Laurence Fox barred from London mayor race after nomination forms error

London Elects said the actor had not submitted valid nomination papers on time and would therefore not be a candidate for Mayor of London.

Laurence Fox will not be a candidate for mayor of London after failing to fill in the nomination forms correctly
Laurence Fox will not be a candidate for mayor of London after failing to fill in the nomination forms correctly (Jordan Pettitt/PA)

Actor Laurence Fox will not be a candidate at the London mayoral elections after failing to fill in the nomination forms properly.

London Elects, which administers the mayoral and London Assembly elections, said the Reclaim Party leader had submitted his nomination papers shortly before the deadline on Wednesday, but they were subsequently found to contain errors that it was then too late to correct.

In now-deleted tweets, Mr Fox said his party had “checked, double checked and then triple checked our nominations” and would appeal against the decision, which he claimed was the result of “political corruption”.

But in an email also tweeted by the actor, election officials said nomination papers from two boroughs did not have the 10 supporters required, while three supporters from other boroughs “could not be reconciled to voter register records”.

On Thursday, lawyers for Mr Fox and the Reclaim Party contacted London Elects seeking urgent “clarification” on the reasons for declaring his nomination invalid.

Laurence Fox has been ruled out of the mayoral race
Laurence Fox has been ruled out of the mayoral race

The email said Mr Fox’s nomination as a London-wide assembly member candidate was valid, and added his party would be refunded the £20,000 fee and deposit paid for the mayoral nomination, plus another £5,000 Reclaim had overpaid “in error”.

In a statement, London Elects said: “The Reclaim Party candidate’s representatives met with London Elects for the first time on March 26, less than 24 hours before the close of the nominations deadline.

“At that time, the paperwork was incomplete.

“Mr Fox’s representatives were advised to ensure that completed forms were submitted well before the Wednesday 4pm statutory deadline.

“The paperwork was submitted very shortly before 4pm.

“Upon inspection, the nomination forms contained errors which – the deadline having passed – were too late for Mr Fox’s team to correct.

“The conclusion of London Elects was that the requirements of the nomination process were not completed by the deadline.

“The Greater London returning officer is bound by electoral law and has no ability to allow anything other than fully compliant nominations, submitted by the deadline, to stand.”

It is understood that there is no avenue for appealing against the decision that Mr Fox was not correctly nominated.

In a legal letter tweeted by the Reclaim Party on Thursday, Mr Fox’s lawyers Wedlake Bell asked London Elects to provide further details on the reasons for declaring his nomination invalid, saying it was “unclear” why he had been excluded from the contest.

At the last London mayoral election in 2021, Mr Fox received just 47,634 votes – less than 2% of the total cast – and lost his £10,000 deposit, which is only returned to candidates receiving more than 5% of the vote.

The full list of candidates for the mayoral election was published on Thursday afternoon, and did not include Mr Fox or YouTuber Niko Omilana, whose nomination papers were also found to be invalid.

The two main candidates are expected to be Labour incumbent Sadiq Khan and the Conservative Susan Hall.

In an interview with Prospect magazine on Wednesday, Ms Hall dismissed allegations that she had reposted Islamophobic tweets as complaints about “hurty words”.

She said: “I’ll tell you what’s jarring.
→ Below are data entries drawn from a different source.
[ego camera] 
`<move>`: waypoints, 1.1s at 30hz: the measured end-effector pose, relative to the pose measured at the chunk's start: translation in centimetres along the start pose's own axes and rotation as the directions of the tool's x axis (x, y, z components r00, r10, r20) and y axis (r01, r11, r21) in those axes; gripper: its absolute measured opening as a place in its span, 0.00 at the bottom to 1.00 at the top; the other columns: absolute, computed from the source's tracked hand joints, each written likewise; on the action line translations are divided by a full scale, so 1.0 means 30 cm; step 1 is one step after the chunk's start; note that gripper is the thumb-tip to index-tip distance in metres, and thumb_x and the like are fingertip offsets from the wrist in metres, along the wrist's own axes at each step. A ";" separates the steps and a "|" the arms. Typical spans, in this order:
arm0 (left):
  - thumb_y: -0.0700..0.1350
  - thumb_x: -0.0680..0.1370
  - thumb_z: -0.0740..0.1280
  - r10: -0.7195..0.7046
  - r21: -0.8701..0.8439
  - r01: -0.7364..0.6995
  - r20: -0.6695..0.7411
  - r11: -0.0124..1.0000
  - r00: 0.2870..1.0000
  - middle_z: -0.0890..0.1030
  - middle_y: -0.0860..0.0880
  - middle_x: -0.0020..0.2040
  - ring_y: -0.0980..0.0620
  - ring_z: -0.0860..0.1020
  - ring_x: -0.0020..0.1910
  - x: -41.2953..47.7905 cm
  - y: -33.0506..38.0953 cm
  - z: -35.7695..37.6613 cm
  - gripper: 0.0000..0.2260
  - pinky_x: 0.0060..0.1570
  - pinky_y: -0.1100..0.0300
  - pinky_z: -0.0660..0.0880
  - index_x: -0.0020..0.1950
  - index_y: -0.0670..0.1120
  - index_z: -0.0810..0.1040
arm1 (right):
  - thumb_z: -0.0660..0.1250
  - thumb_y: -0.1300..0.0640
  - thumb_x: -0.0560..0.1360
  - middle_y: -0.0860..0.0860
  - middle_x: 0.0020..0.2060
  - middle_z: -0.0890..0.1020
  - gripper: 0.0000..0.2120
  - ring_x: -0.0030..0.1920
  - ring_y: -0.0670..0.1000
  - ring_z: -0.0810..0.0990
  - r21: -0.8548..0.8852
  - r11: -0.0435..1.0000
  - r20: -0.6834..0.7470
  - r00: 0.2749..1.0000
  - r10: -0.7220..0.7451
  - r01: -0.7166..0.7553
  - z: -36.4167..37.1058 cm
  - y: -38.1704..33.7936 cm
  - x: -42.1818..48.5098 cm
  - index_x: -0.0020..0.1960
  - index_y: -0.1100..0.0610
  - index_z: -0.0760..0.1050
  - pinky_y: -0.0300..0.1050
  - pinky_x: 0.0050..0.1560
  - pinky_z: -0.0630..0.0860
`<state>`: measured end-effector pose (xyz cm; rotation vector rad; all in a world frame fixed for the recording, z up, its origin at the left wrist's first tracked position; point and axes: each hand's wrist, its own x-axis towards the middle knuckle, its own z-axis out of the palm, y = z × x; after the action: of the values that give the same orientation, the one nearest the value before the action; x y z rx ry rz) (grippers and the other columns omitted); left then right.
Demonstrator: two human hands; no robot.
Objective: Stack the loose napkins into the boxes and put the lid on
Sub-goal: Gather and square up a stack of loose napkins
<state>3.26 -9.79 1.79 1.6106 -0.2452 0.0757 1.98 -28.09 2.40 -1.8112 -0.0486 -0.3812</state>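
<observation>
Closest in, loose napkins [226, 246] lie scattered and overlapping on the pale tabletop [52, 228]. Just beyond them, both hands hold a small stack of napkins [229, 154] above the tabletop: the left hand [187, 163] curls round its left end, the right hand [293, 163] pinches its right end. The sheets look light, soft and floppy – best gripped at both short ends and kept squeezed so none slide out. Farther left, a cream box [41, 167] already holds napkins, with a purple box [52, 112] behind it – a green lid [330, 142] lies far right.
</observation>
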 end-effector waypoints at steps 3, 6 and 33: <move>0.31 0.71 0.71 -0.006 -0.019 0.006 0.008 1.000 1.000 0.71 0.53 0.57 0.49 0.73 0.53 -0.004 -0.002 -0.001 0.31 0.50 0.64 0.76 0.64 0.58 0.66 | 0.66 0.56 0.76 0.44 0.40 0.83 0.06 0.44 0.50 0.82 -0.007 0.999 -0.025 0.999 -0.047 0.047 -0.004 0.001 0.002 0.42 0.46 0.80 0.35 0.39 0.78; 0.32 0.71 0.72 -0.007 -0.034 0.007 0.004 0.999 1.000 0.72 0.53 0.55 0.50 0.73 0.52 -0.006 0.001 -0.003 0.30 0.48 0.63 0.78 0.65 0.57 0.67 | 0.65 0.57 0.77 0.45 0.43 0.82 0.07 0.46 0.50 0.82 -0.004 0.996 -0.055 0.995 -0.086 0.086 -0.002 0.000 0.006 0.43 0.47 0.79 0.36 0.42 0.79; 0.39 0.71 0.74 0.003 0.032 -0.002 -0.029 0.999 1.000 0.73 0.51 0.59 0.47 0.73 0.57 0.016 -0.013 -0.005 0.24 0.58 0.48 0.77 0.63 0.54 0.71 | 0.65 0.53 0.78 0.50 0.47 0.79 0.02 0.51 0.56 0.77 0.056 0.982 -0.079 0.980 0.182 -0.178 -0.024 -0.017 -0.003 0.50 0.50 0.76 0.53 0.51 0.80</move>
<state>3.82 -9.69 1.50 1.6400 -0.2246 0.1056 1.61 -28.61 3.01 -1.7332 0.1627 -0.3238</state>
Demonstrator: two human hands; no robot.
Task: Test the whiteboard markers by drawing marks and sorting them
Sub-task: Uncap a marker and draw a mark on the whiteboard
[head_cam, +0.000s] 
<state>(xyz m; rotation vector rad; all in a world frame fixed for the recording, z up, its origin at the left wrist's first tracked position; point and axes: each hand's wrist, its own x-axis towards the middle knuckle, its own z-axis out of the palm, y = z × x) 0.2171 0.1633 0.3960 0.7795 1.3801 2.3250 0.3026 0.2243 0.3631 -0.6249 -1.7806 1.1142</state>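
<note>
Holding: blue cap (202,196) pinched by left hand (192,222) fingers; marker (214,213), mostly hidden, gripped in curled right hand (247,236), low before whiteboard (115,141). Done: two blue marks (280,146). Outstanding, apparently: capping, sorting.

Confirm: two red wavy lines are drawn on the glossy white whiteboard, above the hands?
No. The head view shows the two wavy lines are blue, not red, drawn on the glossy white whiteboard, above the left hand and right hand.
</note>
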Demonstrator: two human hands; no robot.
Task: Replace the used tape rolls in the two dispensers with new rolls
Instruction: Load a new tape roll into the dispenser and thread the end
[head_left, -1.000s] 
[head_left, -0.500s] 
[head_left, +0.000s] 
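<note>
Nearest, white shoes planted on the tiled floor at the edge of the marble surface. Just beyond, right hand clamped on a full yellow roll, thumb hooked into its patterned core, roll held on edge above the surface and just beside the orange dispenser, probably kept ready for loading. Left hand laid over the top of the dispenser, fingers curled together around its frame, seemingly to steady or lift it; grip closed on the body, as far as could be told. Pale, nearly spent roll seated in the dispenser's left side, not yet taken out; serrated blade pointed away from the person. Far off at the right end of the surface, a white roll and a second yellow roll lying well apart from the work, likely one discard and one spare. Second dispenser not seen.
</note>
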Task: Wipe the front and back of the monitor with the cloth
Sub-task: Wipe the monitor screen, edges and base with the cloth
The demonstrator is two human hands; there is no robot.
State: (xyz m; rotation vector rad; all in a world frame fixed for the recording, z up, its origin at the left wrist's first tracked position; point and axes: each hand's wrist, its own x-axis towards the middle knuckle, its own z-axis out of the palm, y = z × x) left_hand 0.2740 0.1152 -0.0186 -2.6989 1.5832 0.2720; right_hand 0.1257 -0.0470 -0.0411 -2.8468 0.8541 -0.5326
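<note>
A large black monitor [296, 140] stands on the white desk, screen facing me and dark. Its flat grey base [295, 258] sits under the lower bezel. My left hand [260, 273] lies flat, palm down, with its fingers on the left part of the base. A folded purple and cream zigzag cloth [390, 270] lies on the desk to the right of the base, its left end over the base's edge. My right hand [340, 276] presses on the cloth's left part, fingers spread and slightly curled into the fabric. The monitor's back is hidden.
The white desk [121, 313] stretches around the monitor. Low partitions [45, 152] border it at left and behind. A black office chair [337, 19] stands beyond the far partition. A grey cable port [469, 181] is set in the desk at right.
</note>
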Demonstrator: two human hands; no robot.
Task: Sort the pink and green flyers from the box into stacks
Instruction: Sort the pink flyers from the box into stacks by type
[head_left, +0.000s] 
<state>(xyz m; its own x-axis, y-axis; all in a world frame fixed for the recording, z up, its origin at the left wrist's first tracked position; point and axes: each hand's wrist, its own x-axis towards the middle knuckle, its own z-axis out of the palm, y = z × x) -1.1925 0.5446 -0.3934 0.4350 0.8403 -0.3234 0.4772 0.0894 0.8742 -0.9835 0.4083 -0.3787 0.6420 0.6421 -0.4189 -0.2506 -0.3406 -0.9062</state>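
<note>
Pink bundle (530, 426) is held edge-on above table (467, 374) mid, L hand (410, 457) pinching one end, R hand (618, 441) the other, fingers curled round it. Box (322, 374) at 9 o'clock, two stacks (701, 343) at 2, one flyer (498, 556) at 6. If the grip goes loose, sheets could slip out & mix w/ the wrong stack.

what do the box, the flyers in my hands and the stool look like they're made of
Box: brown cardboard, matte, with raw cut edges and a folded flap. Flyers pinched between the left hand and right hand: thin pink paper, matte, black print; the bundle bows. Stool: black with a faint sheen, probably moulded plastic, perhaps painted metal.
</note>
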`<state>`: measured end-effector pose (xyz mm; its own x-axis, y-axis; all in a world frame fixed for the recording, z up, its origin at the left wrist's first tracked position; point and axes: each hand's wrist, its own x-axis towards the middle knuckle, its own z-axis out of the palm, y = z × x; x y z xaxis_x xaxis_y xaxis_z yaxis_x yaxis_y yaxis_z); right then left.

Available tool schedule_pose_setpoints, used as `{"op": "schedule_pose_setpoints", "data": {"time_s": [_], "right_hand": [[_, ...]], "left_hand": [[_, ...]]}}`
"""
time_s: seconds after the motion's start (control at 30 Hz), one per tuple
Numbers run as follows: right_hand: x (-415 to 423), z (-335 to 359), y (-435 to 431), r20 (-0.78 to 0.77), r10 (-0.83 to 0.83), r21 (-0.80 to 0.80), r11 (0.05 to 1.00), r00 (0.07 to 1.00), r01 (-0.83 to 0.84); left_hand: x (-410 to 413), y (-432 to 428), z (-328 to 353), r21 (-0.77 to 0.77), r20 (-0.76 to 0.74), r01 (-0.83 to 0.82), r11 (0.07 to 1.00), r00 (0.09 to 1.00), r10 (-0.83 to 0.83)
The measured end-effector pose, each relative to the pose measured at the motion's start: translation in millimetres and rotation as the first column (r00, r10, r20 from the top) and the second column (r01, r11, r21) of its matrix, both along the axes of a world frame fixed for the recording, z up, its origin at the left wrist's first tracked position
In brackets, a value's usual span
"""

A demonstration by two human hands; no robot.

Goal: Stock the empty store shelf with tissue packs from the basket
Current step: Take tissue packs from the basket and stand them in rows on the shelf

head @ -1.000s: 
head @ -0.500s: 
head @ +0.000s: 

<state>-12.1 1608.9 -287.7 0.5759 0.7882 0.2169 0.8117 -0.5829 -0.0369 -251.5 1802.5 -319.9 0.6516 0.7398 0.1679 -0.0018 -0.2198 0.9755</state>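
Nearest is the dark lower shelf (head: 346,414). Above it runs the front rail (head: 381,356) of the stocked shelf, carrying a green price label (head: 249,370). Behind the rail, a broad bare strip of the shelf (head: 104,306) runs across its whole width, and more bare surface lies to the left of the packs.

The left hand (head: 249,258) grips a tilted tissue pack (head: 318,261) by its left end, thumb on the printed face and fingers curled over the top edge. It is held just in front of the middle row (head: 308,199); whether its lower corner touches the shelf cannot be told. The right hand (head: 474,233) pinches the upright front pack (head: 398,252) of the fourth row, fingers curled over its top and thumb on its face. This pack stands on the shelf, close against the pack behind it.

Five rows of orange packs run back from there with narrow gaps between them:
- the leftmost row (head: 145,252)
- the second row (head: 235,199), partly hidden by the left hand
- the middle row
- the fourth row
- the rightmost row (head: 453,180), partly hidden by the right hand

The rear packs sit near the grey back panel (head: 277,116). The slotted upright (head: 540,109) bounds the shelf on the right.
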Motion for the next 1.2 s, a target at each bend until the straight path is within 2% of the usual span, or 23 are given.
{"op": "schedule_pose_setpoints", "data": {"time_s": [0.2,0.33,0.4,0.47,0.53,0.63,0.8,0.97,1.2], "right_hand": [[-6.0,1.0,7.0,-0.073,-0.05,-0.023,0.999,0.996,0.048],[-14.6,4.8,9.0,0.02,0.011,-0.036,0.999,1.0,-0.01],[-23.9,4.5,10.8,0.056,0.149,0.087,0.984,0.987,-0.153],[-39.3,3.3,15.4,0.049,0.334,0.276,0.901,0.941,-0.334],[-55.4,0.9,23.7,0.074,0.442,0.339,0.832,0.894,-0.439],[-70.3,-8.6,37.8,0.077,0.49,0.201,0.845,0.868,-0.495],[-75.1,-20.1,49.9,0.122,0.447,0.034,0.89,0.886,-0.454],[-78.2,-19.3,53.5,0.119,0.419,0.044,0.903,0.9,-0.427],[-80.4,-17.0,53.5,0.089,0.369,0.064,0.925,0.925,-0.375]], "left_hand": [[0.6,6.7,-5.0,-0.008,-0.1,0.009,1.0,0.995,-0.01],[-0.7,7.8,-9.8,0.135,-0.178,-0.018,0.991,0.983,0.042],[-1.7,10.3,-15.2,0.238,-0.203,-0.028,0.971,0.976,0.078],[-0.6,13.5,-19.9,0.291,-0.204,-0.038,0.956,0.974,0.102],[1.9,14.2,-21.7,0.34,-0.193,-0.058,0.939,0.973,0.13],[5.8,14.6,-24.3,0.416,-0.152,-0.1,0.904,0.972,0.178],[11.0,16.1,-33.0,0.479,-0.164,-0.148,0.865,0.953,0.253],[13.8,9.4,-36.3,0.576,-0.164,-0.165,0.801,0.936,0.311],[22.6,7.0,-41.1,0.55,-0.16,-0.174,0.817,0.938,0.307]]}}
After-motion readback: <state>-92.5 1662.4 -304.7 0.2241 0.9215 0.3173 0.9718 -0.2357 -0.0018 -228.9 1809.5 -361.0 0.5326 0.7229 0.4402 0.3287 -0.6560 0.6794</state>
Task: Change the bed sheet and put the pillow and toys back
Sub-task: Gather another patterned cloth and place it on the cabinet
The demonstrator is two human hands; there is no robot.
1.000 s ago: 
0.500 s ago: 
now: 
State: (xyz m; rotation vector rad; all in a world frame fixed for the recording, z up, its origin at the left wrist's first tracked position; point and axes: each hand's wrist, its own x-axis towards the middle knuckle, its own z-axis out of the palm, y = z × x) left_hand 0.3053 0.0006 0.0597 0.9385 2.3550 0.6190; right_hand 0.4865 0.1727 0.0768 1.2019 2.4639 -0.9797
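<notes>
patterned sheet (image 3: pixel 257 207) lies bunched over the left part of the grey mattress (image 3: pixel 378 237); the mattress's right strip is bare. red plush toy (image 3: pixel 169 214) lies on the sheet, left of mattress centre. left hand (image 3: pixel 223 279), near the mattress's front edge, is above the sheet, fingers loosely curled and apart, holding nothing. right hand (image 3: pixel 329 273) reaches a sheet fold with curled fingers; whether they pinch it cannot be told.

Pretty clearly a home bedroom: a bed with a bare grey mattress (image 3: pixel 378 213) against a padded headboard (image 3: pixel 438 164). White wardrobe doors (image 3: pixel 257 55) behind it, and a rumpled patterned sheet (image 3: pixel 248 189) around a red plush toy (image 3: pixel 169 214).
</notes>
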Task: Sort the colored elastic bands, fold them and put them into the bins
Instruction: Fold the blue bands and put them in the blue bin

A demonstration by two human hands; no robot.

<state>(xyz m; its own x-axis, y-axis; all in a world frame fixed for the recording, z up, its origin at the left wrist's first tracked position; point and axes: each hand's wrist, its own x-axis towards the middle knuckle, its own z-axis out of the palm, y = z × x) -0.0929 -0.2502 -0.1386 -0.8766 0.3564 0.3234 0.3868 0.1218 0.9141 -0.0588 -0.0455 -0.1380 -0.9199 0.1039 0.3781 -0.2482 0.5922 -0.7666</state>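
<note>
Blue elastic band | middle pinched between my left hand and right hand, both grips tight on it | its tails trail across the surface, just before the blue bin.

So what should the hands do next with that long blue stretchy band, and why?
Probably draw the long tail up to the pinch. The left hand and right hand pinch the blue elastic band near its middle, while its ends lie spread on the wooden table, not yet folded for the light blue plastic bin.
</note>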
Jarring is the fact that poor people are having to pay £12.50 a day (the charge for London’s ultra-low emissions zone) that they literally cannot afford. That is real. And that isn’t just hurty words.”

Other candidates include Liberal Democrat Rob Blackie, Green Zoe Garbett, Reform UK’s Howard Cox, and perennial election contender Count Binface.

Animal Welfare Party candidate Femy Amin, SDP candidate Amy Gallagher, London Real Party candidate Brian Rose, Britain First’s Nick Scanlon, and independents Andreas Michli, Tarun Ghulati and Natalie Campbell complete the list.